* MATERIAL PROVIDED:

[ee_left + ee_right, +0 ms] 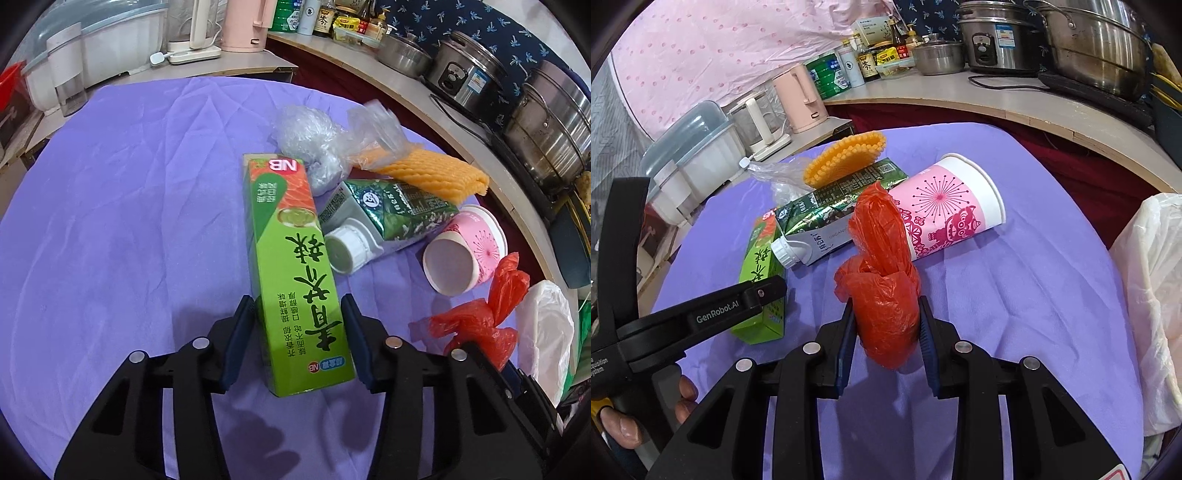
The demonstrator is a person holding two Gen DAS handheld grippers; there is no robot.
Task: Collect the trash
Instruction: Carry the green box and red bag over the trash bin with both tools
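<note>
We see one green box (pixel 295 266), one carton (pixel 384 218), one pink cup (pixel 945 206), one red bag (pixel 882 295), one yellow net (pixel 432 175), two clear bags (pixel 306 136)

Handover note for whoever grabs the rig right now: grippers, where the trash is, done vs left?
Left gripper: jaws around the near end of the green box; firm contact not clear.
Right gripper: shut on the red plastic bag.
On the purple cloth: carton, pink paper cup on its side, orange foam net, clear plastic wrap. White bag sits at the table's right edge.
Done: nothing visibly binned yet.
Left: drop off both held pieces, then collect the other four.
</note>
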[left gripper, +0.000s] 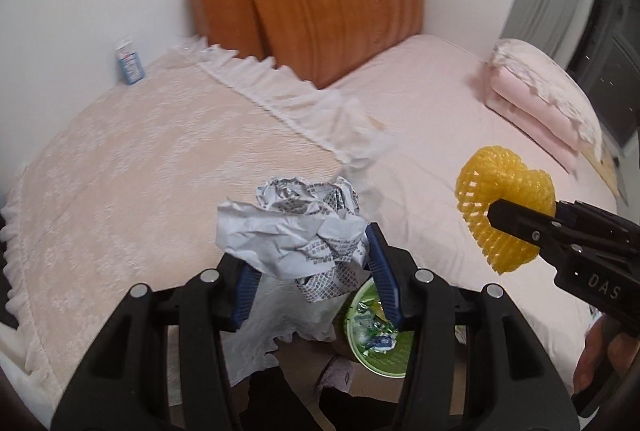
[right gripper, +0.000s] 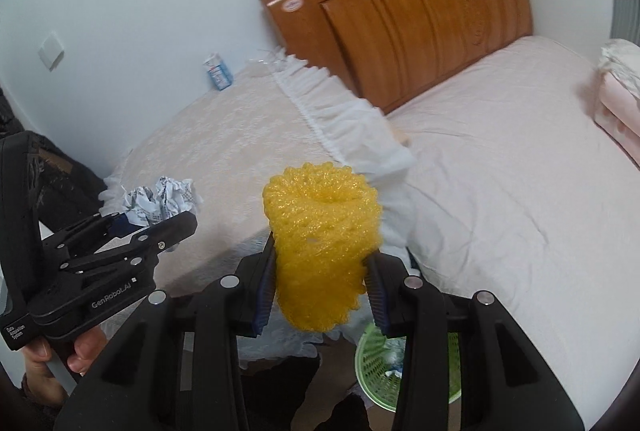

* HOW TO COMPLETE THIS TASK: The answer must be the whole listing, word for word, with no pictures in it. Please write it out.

* RESPONSE AREA:
[ee_left + ee_right, +0 ms] 
The demonstrator is a person holding two Gen DAS handheld grippers; there is no robot.
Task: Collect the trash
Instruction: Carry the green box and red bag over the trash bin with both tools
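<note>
We see one green box (pixel 295 266), one carton (pixel 384 218), one pink cup (pixel 945 206), one red bag (pixel 882 295), one yellow net (pixel 432 175), two clear bags (pixel 306 136)

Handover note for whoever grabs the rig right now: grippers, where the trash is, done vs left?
Left gripper: jaws around the near end of the green box; firm contact not clear.
Right gripper: shut on the red plastic bag.
On the purple cloth: carton, pink paper cup on its side, orange foam net, clear plastic wrap. White bag sits at the table's right edge.
Done: nothing visibly binned yet.
Left: drop off both held pieces, then collect the other four.
</note>
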[left gripper, +0.000s] 
[right gripper, +0.000s] 

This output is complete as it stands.